Berni Williams worked as a business librarian for Staffordshire University and a research librarian for the BBC (at the now defunct Pebble Mill Studios) before becoming Resource Centre manager at Leek College. She now works for Jigsaw School Apps as a customer relations and social media manager. Jigsaw School Apps makes school apps for smartphones – Windows, Android and iPhone – that allow schools to keep in contact with parents wherever they are.

Follow @jigsawschoolapp | Facebook

Website: www.jigsawschoolapps.com Email This email address is being protected from spambots. You need JavaScript enabled to view it.

As part of my job I attend a lot of education shows and meet a lot of teachers and heads in the UK. When I talk to them about improving their parental engagement I get a variety of responses. Some (hopefully half-jokingly!) say “Do we have to?”, but most are really interested in how this can be done.

In some ways it is easier to connect with parents – advances in communication technology ensure you can reach many people “on the go” via their smartphones – but in many ways it is also becoming more difficult. There are some areas in London where there are over 100 languages spoken. Many pupils will have parents who do not have English as their first language, and this can leave some feeling excluded from their own children’s education.

Research shows, over and over again, that the more parents are involved in their own children’s education the better the children will do at school. Here are seven reasons why it is important to find new ways to improve school-to-home communication:

1. Engagement is a two-way process. Parents who are kept up-to-date with school information, and are asked their opinions, are more likely to understand and support any particular approaches that are being used. In fact, they are more likely support these strategies at home.

2. Ofsted wants to see that schools have "successful strategies for engaging with parents, including those who might find working with school difficult". With inspectors now required to consider any stakeholder feedback collected by the school, it is essential that schools keep parents informed and get parent feedback quickly and efficiently.

3. Parents who get involved take a greater role in their child’s education and activities around schooling, which leads children to do better academically and socially. Make sure that meetings/events are flexible enough to allow for working parents to attend. Provide childcare to make it easier for busy parents to visit school. Try a variety of methods of contacting parents: phone, email, texts or via apps.

4. Many parents may have had bad experiences at school themselves, so they resist getting involved. Make school as welcoming and friendly as possible. Parents’ positive perception highly influences their children’s perception of school, which, in turn, positively contributes to students’ academic, social, and emotional learning. Being kept informed frequently and asked their opinion can help this positive perception.

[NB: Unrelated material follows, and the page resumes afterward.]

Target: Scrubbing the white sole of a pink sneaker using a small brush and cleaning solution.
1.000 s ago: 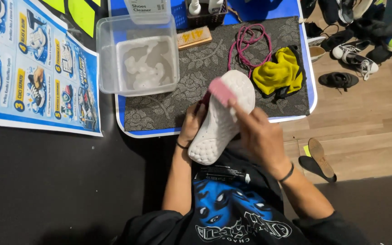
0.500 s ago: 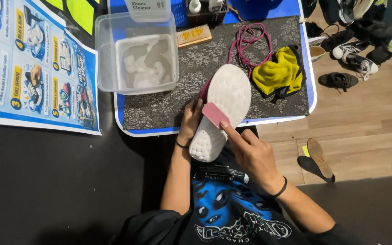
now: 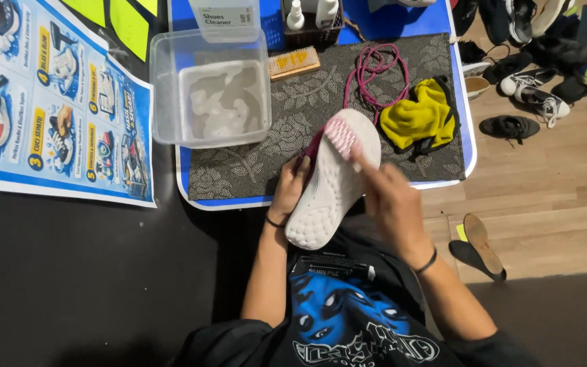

5. Surveys will provide invaluable evidence for your School Self Evaluation, Ofsted Inspection and School Development Planning. Your school can ensure that you have the full views of all of your parents ready for when Ofsted visit. Also, by sharing their views, parents may well be providing useful insights for the school.

6. Asking parents' views on school issues on a regular basis can lead them to communicate or offer help in other ways too. This can benefit the school in many ways – eg volunteering, fundraising and attending more meetings.

7. Using effective channels of communication and getting parents involved in decisions helps to build strong relationships and encourages involvement in the child's learning and progress. Using parents’ preferred methods of communication and ensuring that no-one is excluded – for example by having language options available – can make all parents feel important and valued.

How do you bring parents into your school? Share your tips below.

Register for free to continue reading
Registration is a free and easy way to support us.
When you register, you'll join a grassroots community where you can:
• Enjoy unlimited access to articles
• Get recommendations tailored to your interests
• Attend virtual events with our leading contributors
Register Now
Login

Latest stories

  • How to handle stress while teaching in a foreign country
    How to handle stress while teaching in a foreign country

    Teaching English in a foreign country is likely to be one of the most demanding experiences you'll ever have. It entails relocating to a new country, relocating to a new home, and beginning a new career, all of which are stressful in and of themselves, but now you're doing it all at once. And you'll have to converse in a strange language you may not understand.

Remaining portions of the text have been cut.